Faced with a different type of opponent in Ukraine, Stuart Pearce opted for three central midfield players in a formation that suggested the England Under-21 team sought to express themselves as an attacking outfit. As a result, Daniel Sturridge was accommodated on the right-hand side of a front three, with Danny Rose – who had retained his place in the team – to the left of Danny Welbeck.
England’s change of system also presented the opportunity to increase Kyle Walker’s involvement. With Sturridge’s starting position more advanced than that of a traditional right midfield player, there was a greater distance for Walker to exploit as an attacking outlet. However, Walker’s inability to impose himself on the game was to become one of many frustrations for the young Lions.

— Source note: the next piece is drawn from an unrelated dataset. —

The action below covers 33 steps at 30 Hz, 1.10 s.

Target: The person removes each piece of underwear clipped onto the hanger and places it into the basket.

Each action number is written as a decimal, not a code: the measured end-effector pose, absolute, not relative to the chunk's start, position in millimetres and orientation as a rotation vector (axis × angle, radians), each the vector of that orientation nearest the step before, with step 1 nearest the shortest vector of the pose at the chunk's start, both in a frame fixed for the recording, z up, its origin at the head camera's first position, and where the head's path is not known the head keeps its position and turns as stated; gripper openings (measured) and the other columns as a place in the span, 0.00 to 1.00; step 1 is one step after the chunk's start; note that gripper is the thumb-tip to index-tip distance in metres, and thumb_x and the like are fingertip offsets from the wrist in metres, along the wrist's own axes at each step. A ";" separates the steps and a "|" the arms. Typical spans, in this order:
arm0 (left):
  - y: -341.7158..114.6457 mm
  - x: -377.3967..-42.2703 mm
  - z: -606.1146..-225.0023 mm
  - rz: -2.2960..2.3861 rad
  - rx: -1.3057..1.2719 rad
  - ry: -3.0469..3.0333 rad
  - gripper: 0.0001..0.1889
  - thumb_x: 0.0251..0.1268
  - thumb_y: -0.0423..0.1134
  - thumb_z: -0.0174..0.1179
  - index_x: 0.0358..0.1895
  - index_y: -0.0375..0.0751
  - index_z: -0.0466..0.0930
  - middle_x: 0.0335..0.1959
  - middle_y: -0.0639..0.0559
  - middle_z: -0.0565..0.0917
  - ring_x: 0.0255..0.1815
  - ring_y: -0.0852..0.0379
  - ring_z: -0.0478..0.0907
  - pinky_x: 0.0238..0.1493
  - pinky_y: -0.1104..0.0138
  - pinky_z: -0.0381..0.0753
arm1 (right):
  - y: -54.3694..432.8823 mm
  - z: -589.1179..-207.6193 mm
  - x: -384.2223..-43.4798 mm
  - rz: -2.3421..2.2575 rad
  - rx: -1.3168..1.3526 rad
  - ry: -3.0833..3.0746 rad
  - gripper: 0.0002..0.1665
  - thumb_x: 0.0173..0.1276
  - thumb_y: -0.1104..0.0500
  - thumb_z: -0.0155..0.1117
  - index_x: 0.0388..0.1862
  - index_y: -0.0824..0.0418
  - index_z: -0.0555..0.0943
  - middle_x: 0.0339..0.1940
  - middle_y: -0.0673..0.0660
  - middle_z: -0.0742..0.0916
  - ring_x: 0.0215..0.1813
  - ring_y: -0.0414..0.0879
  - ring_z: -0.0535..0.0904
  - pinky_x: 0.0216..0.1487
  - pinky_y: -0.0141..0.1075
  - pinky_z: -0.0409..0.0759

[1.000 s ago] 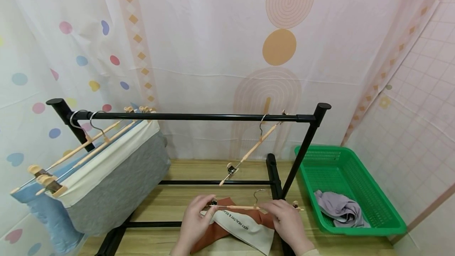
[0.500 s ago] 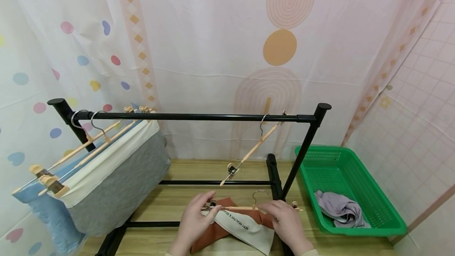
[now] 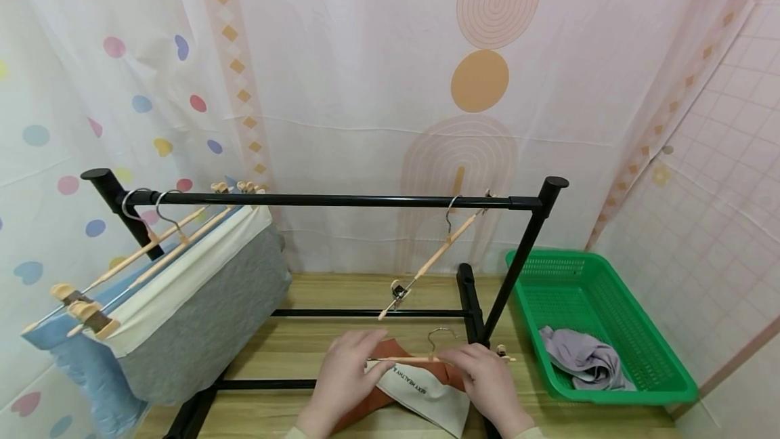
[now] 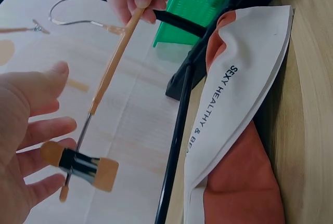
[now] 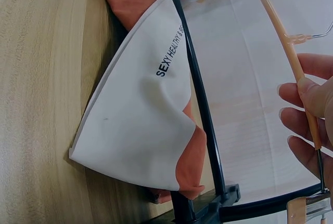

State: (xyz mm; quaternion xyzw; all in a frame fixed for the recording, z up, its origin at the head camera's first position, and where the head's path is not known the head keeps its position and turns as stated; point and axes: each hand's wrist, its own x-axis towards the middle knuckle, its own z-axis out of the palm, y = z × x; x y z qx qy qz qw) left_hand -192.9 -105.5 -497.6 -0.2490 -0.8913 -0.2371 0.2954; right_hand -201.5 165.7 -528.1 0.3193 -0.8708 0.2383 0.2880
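Observation:
My right hand pinches the bar of a wooden clip hanger between thumb and fingers, right of its metal hook. At the other end my left hand has its fingers extended and its thumb raised off the bar. Its fingers lie behind the hanger's metal rod and clip, as the left wrist view shows; the head view hides that clip behind the hand. Below the hanger, a rust-orange garment with a white lettered waistband lies on the wooden surface.
A black rack spans the view. Grey-and-white and blue garments hang at its left on clip hangers. A bare clip hanger hangs at its right. Beyond stands a green basket holding a crumpled lilac cloth.
The hanger has shifted slightly left through the left hand, and its left clip has gone from sight behind that hand. The left hand has moved a little right; the garment stays put.

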 end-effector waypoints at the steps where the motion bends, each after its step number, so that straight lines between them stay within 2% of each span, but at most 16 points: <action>1: -104.7 -192.9 -497.3 -0.610 -0.672 -2.374 0.25 0.46 0.44 0.77 0.51 0.42 0.84 0.44 0.48 0.86 0.47 0.48 0.81 0.50 0.45 0.77 | 165.3 -528.0 -201.5 0.638 0.856 -2.323 0.28 0.50 0.74 0.75 0.46 0.46 0.88 0.37 0.41 0.87 0.38 0.40 0.82 0.35 0.36 0.81; 4: -101.9 -192.6 -496.3 -0.551 -0.696 -2.386 0.25 0.47 0.45 0.77 0.52 0.43 0.84 0.45 0.49 0.86 0.47 0.47 0.81 0.51 0.44 0.75 | 164.3 -527.9 -201.4 0.640 0.858 -2.319 0.31 0.47 0.75 0.76 0.45 0.46 0.88 0.37 0.41 0.87 0.38 0.40 0.81 0.35 0.36 0.81; 11: -93.7 -189.1 -496.5 -0.465 -0.698 -2.446 0.25 0.50 0.47 0.75 0.53 0.46 0.85 0.46 0.53 0.86 0.46 0.50 0.81 0.52 0.47 0.75 | 161.3 -529.0 -201.2 0.621 0.867 -2.302 0.34 0.44 0.78 0.75 0.45 0.45 0.88 0.38 0.42 0.87 0.39 0.40 0.82 0.37 0.37 0.82; 16: -90.8 -187.1 -497.8 -0.417 -0.684 -2.491 0.22 0.52 0.48 0.74 0.51 0.47 0.85 0.46 0.53 0.86 0.46 0.49 0.82 0.53 0.46 0.74 | 159.7 -528.4 -200.8 0.617 0.870 -2.289 0.36 0.42 0.79 0.76 0.45 0.44 0.88 0.38 0.42 0.87 0.39 0.41 0.82 0.37 0.38 0.82; 22: -89.4 -186.0 -499.1 -0.405 -0.687 -2.454 0.19 0.51 0.46 0.74 0.48 0.49 0.87 0.44 0.54 0.87 0.44 0.51 0.82 0.50 0.50 0.76 | 158.5 -527.4 -200.7 0.619 0.879 -2.275 0.36 0.41 0.81 0.75 0.44 0.46 0.88 0.38 0.43 0.87 0.39 0.41 0.82 0.36 0.38 0.82; 33: -88.1 -186.4 -504.1 -0.428 -0.669 -2.374 0.09 0.50 0.40 0.75 0.37 0.52 0.89 0.32 0.58 0.86 0.36 0.56 0.82 0.42 0.53 0.78 | 157.5 -528.0 -203.3 0.622 0.891 -2.264 0.35 0.42 0.80 0.73 0.44 0.46 0.88 0.38 0.42 0.87 0.39 0.40 0.82 0.37 0.36 0.81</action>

With the extra man in midfield, a more considered approach was needed. For prolonged spells, England seemed on edge should a pass not present an immediate goal scoring opportunity, with the midfield players guiltiest of this. Having been returned the ball from Welbeck, Jordan Henderson uncharacteristically hurried passes back to the full-back positions rather than holding onto the ball and plotting his next move – relinquishing responsibility as well as possession. In turn, his fullbacks hurried and, for the latter stages of the first-half, England’s three-pronged attack was the subject of high balls into the channels. Behind the central trio, lay the home of precious few positives for Pearce. Chris Smalling and Phil Jones enhanced their partnership with another fine display, and having escaped an almost catastrophic incident in the second-half, Jones’s composure and physical dominance gave England a sturdy rearguard.
While England’s most encouraging moments came from Sturridge cutting in from the right, he was too far from the focal point of England’s attack to be able to make a telling contribution, particularly in the latter stages. Henri Lansbury’s introduction in the second-half saw him positioned nearer to Welbeck than any of the three previous central players and, as a result, not only left England short in midfield, but lead to Sturridge retreating into deeper positions to collect the ball. The solution may have been to position him on the shoulder of Welbeck; placing England’s gamest marksman in sight of the target.
Sturridge had taken up his best position during an England counterattack in the closing stages. As the forward angled out to the far post, Henderson found himself charging towards a crossroad, having to decide whether to poke it past the on-rushing defender into the path of Scott Sinclair, or sweep the ball right, into the space vacated by everyone bar Sturridge. Henderson’s over hit pass summed up England’s night: a performance lacking the decision-making and technical ability to decide the game.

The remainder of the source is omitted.